BRIEF: Retype the entries word for word, leaving nothing out.
*** RECORDS PROVIDED ***
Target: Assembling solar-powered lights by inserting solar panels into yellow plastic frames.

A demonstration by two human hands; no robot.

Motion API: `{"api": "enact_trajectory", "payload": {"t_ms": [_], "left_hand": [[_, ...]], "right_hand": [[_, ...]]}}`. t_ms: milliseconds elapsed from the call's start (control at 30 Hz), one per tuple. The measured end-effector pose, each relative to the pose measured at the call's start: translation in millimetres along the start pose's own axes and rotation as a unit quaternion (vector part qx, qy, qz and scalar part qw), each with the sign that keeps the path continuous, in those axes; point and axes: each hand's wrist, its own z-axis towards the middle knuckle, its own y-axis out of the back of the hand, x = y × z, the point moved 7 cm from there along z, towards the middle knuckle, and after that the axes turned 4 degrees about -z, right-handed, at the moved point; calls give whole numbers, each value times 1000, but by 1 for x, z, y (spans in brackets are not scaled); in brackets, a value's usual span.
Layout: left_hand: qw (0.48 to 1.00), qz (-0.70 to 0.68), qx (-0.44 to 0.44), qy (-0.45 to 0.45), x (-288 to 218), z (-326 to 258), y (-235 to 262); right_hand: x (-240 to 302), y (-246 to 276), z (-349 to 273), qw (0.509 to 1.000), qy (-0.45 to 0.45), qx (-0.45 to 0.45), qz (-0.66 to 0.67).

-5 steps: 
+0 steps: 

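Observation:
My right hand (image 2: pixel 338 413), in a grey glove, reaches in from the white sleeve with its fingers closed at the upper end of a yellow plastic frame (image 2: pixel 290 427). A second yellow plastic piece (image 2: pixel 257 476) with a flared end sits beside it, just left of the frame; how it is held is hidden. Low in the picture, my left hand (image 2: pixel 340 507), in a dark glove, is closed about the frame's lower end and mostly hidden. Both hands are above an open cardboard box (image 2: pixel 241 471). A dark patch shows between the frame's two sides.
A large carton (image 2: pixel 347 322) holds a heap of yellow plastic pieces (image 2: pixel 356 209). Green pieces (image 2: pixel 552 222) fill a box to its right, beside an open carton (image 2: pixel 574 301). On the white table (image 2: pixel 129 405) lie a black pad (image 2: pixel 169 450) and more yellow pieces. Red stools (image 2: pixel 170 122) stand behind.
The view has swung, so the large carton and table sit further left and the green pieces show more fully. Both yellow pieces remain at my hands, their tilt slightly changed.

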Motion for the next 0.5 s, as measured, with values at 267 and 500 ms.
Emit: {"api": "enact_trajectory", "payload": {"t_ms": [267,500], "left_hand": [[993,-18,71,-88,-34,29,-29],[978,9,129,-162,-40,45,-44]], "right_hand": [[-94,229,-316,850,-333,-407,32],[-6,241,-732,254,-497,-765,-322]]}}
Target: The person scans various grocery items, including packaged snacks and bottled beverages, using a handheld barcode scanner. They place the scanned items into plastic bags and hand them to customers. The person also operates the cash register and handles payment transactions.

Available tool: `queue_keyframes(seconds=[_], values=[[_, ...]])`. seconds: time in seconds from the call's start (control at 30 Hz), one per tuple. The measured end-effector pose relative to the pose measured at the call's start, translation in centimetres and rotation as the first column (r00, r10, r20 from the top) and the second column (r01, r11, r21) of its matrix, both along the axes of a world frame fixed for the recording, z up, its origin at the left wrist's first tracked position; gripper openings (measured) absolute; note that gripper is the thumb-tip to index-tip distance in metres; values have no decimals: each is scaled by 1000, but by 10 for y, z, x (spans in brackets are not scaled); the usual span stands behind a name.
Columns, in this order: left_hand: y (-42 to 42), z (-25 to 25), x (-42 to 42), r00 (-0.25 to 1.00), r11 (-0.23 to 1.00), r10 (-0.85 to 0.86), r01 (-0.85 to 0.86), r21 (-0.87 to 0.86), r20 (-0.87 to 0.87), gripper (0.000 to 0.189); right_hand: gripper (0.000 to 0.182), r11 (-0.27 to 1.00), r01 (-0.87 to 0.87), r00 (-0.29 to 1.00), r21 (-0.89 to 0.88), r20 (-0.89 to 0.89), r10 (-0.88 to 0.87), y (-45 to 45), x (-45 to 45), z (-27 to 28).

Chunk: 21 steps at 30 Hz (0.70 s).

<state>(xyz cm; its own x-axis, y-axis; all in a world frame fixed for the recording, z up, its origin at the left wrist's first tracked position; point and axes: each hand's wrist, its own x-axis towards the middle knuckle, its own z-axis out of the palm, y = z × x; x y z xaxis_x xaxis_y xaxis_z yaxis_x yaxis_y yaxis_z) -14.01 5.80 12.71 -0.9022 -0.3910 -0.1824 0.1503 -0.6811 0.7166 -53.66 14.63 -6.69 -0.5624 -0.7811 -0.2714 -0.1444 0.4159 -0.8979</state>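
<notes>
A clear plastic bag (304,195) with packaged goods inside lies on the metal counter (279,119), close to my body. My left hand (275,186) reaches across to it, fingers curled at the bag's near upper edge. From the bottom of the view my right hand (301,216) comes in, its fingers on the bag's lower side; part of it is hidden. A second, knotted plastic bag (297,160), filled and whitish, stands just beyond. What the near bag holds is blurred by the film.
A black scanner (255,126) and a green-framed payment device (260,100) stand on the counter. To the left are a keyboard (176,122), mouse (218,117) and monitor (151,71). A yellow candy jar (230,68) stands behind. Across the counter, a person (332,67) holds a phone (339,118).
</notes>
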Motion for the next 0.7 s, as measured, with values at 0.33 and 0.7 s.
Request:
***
RESULT FOR THIS TASK:
Target: Assembling solar-powered lights by inserting solar panels into yellow plastic frames.

A demonstration by two human hands; no robot.

Motion API: `{"api": "enact_trajectory", "payload": {"t_ms": [_], "left_hand": [[_, ...]], "right_hand": [[_, ...]]}}`. t_ms: milliseconds elapsed from the call's start (control at 30 Hz), one per tuple. The measured end-effector pose, each relative to the pose measured at the call's start: translation in millimetres along the start pose's own axes and rotation as a unit quaternion (vector part qx, qy, qz and scalar part qw), each with the sign that keeps the path continuous, in those axes; point and axes: each hand's wrist, its own z-axis towards the middle knuckle, its own y-axis out of the back of the hand, x = y × z, the point moved 7 cm from there along z, towards the middle knuckle, and after that the axes turned 4 degrees about -z, right-handed, at the moved point; calls give whole numbers, each value times 1000, but by 1 for x, z, y (spans in brackets are not scaled); in brackets, a value's usual span.
Layout: left_hand: qw (0.48 to 1.00), qz (-0.70 to 0.68), qx (-0.44 to 0.44), qy (-0.45 to 0.45), x (-288 to 218), z (-326 to 258), y (-235 to 262); right_hand: x (-240 to 302), y (-246 to 276), z (-349 to 273), qw (0.509 to 1.000), qy (-0.45 to 0.45), qx (-0.45 to 0.45), qz (-0.66 to 0.67).

-5 steps: 
+0 steps: 

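Observation:
My right hand (image 2: pixel 338 413), in a grey glove, reaches in from the white sleeve with its fingers closed at the upper end of a yellow plastic frame (image 2: pixel 290 427). A second yellow plastic piece (image 2: pixel 257 476) with a flared end sits beside it, just left of the frame; how it is held is hidden. Low in the picture, my left hand (image 2: pixel 340 507), in a dark glove, is closed about the frame's lower end and mostly hidden. Both hands are above an open cardboard box (image 2: pixel 241 471). A dark patch shows between the frame's two sides.
A large carton (image 2: pixel 347 322) holds a heap of yellow plastic pieces (image 2: pixel 356 209). Green pieces (image 2: pixel 552 222) fill a box to its right, beside an open carton (image 2: pixel 574 301). On the white table (image 2: pixel 129 405) lie a black pad (image 2: pixel 169 450) and more yellow pieces. Red stools (image 2: pixel 170 122) stand behind.
The view has swung, so the large carton and table sit further left and the green pieces show more fully. Both yellow pieces remain at my hands, their tilt slightly changed.
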
Motion for the next 0.5 s, as measured, with values at 267 and 500 ms.
Emit: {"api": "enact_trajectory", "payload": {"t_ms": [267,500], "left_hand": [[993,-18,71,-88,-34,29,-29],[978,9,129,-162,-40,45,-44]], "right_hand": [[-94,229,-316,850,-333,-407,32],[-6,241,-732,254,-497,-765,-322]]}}
Target: The person scans various grocery items, including packaged snacks and bottled beverages, using a handheld barcode scanner. They place the scanned items into plastic bags and hand them to customers. The person also operates the cash register and handles payment transactions.

Available tool: `queue_keyframes(seconds=[_], values=[[_, ...]])`. seconds: time in seconds from the call's start (control at 30 Hz), one per tuple. The measured end-effector pose relative to the pose measured at the call's start, translation in centimetres and rotation as the first column (r00, r10, r20 from the top) and the second column (r01, r11, r21) of its matrix, both along the axes of a world frame fixed for the recording, z up, its origin at the left wrist's first tracked position; gripper openings (measured) absolute; note that gripper is the thumb-tip to index-tip distance in metres; values have no decimals: each is scaled by 1000, but by 10 for y, z, x (spans in brackets are not scaled); the usual span stands behind a name.
Columns, in this order: left_hand: y (-42 to 42), z (-25 to 25), x (-42 to 42), r00 (-0.25 to 1.00), r11 (-0.23 to 1.00), r10 (-0.85 to 0.86), r01 (-0.85 to 0.86), r21 (-0.87 to 0.86), r20 (-0.87 to 0.87), gripper (0.000 to 0.189); right_hand: gripper (0.000 to 0.182), r11 (-0.27 to 1.00), r01 (-0.87 to 0.87), r00 (-0.29 to 1.00), r21 (-0.89 to 0.88), r20 (-0.89 to 0.89), r10 (-0.88 to 0.87), y (-45 to 45), x (-45 to 45), z (-27 to 28).

Chunk: 21 steps at 30 Hz (0.70 s).

<state>(xyz cm; its own x-axis, y-axis; all in a world frame fixed for the recording, z up, its origin at the left wrist's first tracked position; point and axes: each hand's wrist, its own x-axis towards the middle knuckle, its own z-axis out of the palm, y = z × x; x y z xaxis_x xaxis_y xaxis_z yaxis_x yaxis_y yaxis_z) -14.01 5.80 12.71 -0.9022 -0.3910 -0.1824 0.1503 -0.6811 0.7166 -53.66 14.63 -6.69 -0.5624 -0.7811 -0.2714 -0.1444 0.4159 -0.8979</state>
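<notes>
A clear plastic bag (304,195) with packaged goods inside lies on the metal counter (279,119), close to my body. My left hand (275,186) reaches across to it, fingers curled at the bag's near upper edge. From the bottom of the view my right hand (301,216) comes in, its fingers on the bag's lower side; part of it is hidden. A second, knotted plastic bag (297,160), filled and whitish, stands just beyond. What the near bag holds is blurred by the film.
A black scanner (255,126) and a green-framed payment device (260,100) stand on the counter. To the left are a keyboard (176,122), mouse (218,117) and monitor (151,71). A yellow candy jar (230,68) stands behind. Across the counter, a person (332,67) holds a phone (339,118).
</notes>
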Motion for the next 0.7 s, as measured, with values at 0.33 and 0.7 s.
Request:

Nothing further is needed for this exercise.